Your task → Among the lines below, keep only those from the one containing "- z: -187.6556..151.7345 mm" through the one containing "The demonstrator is", and reproduce them exactly.

[Collected data entries]
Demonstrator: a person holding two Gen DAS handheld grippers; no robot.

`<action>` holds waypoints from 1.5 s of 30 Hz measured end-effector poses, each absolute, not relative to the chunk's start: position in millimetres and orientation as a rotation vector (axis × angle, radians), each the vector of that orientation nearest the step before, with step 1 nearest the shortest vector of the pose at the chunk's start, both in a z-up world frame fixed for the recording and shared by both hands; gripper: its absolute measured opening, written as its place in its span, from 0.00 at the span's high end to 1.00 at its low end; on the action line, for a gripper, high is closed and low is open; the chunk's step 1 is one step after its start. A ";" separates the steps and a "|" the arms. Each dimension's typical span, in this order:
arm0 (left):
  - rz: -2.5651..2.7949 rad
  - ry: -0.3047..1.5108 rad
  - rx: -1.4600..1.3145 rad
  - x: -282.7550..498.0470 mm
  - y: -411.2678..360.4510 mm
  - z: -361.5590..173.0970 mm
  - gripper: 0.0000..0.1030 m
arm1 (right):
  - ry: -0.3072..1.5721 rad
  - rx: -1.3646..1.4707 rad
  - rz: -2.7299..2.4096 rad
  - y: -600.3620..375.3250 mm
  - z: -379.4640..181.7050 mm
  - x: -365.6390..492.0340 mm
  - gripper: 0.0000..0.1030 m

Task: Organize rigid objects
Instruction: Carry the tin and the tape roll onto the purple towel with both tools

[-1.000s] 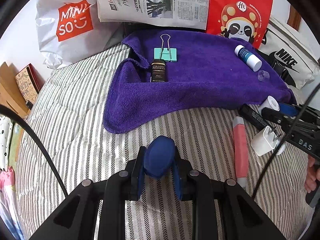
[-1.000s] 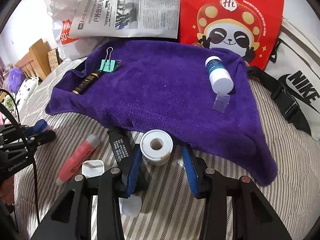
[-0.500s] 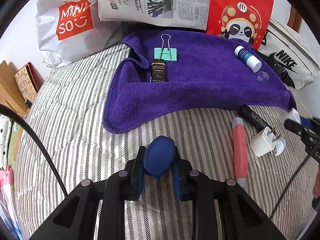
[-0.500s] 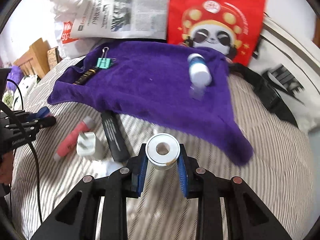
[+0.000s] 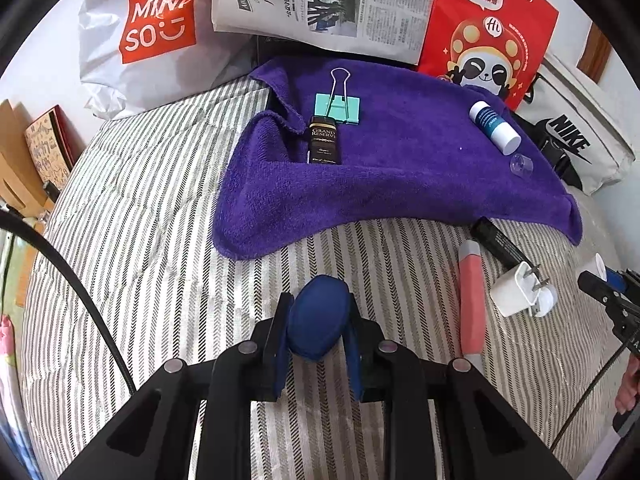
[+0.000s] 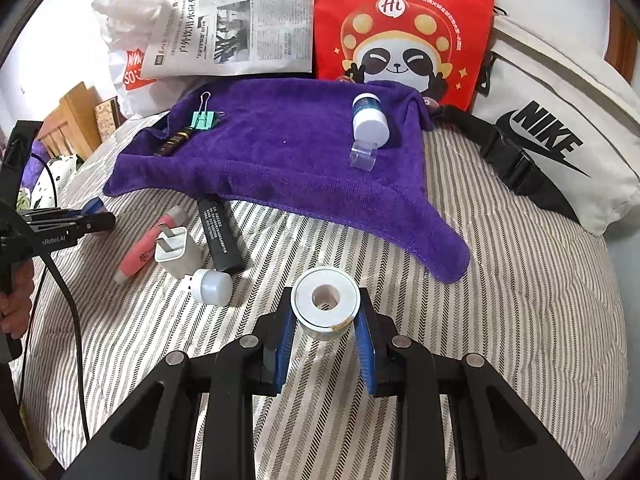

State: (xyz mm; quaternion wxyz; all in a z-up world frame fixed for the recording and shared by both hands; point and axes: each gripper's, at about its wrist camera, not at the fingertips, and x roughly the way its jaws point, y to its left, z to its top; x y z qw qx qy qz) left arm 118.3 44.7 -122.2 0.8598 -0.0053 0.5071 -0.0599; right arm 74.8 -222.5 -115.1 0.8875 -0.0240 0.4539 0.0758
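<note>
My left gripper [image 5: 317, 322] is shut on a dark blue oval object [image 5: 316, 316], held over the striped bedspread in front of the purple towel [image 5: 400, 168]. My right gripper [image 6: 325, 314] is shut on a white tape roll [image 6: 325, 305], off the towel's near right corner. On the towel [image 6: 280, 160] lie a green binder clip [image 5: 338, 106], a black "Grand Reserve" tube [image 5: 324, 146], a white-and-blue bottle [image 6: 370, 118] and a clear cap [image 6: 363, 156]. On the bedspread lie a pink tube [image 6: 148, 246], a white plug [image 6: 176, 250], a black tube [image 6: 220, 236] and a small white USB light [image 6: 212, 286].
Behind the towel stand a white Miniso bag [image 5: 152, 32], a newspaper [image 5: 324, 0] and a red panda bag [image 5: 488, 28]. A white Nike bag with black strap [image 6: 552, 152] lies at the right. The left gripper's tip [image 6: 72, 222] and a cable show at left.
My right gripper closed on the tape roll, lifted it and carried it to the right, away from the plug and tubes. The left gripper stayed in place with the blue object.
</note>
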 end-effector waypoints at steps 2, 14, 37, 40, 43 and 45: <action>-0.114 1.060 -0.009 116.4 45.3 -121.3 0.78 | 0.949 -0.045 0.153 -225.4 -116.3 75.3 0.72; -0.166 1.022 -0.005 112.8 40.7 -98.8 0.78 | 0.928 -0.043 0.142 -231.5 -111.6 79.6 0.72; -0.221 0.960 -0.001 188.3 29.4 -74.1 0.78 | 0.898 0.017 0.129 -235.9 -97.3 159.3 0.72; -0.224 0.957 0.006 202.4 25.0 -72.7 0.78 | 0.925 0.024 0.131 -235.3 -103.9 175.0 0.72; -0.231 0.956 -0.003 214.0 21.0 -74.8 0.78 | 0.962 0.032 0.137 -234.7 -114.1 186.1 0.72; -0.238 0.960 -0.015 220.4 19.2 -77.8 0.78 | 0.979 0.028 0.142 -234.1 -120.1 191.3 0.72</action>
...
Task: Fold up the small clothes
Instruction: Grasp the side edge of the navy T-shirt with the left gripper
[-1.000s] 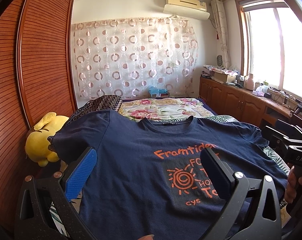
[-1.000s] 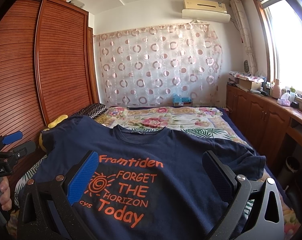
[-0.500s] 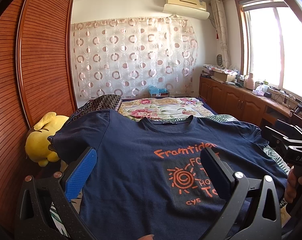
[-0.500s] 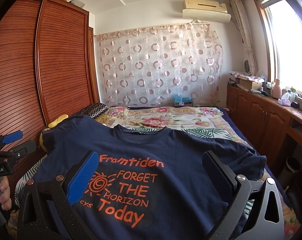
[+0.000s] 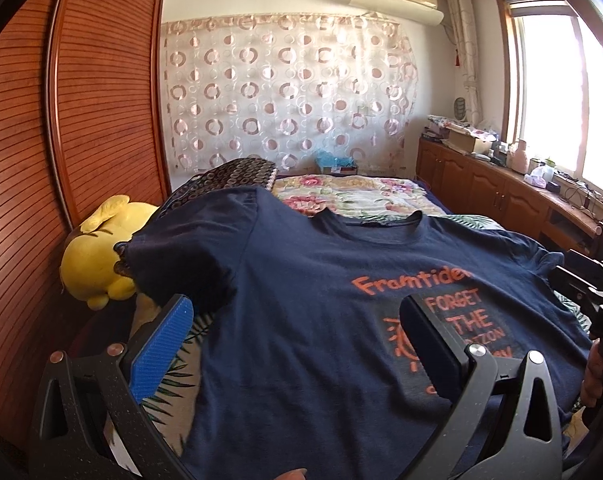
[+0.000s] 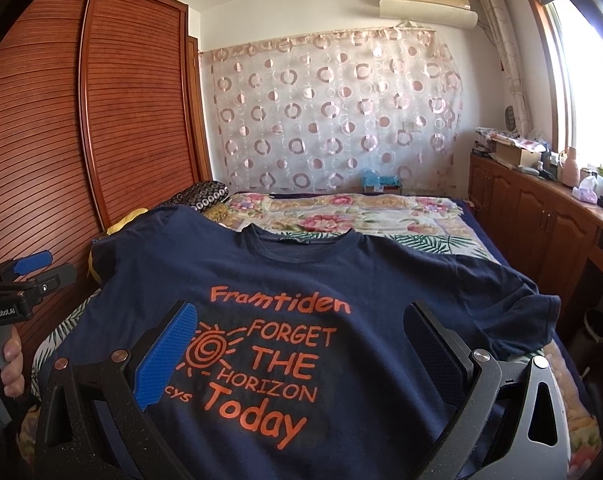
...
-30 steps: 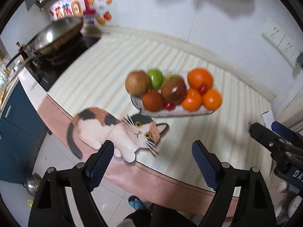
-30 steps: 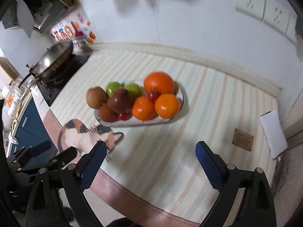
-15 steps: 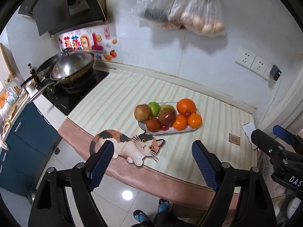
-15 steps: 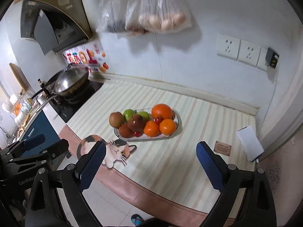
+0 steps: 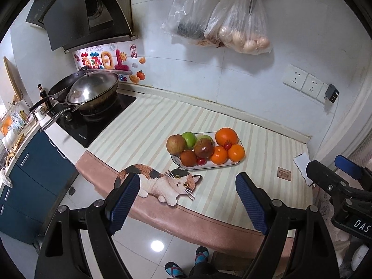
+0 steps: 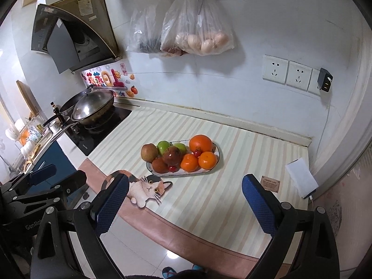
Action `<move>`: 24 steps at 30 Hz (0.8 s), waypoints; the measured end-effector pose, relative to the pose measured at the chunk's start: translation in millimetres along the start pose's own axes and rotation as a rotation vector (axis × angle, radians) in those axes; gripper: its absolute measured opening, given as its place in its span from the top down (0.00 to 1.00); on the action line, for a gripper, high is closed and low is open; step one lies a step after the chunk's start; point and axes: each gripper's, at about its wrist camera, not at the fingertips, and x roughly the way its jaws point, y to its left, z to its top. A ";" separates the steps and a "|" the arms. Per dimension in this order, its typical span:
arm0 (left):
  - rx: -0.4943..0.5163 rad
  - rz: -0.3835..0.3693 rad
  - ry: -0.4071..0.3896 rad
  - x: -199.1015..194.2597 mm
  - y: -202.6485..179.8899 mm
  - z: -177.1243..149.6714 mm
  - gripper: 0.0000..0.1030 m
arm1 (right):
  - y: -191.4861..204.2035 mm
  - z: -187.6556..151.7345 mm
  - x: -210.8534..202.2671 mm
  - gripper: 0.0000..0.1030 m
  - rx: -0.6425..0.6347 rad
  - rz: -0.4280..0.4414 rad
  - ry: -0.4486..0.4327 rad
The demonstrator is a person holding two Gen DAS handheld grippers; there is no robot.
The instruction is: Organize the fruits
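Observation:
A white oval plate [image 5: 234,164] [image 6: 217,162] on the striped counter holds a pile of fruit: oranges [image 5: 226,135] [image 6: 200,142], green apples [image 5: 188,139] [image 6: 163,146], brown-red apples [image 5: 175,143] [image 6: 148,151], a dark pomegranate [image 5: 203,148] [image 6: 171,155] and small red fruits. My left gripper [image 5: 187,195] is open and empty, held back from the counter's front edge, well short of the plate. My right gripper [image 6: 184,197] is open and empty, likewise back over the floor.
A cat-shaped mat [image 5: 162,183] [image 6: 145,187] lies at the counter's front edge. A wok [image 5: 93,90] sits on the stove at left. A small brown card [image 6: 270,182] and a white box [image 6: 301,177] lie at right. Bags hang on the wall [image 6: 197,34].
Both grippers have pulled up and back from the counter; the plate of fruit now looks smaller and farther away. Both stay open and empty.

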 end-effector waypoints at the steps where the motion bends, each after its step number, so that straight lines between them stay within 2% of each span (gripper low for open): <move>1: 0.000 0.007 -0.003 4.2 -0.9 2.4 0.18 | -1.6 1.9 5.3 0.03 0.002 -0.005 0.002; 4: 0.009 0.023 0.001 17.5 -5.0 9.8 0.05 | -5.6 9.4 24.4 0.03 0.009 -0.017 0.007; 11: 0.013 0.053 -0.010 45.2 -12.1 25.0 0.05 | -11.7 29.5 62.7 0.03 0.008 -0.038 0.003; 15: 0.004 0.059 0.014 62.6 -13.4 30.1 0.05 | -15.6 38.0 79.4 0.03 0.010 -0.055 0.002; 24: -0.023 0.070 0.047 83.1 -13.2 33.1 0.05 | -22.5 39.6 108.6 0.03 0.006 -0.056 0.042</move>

Answer box →
  - z: -187.6556..151.7345 mm
  - x: -210.8534..202.2671 mm
  - gripper: 0.0000..0.1030 m
  - rx: -0.6425..0.6347 rad
  - rz: -0.4280..0.4414 rad
  - ry: -0.4486..0.4327 rad
The demonstrator is a person holding two Gen DAS handheld grippers; there is no robot.

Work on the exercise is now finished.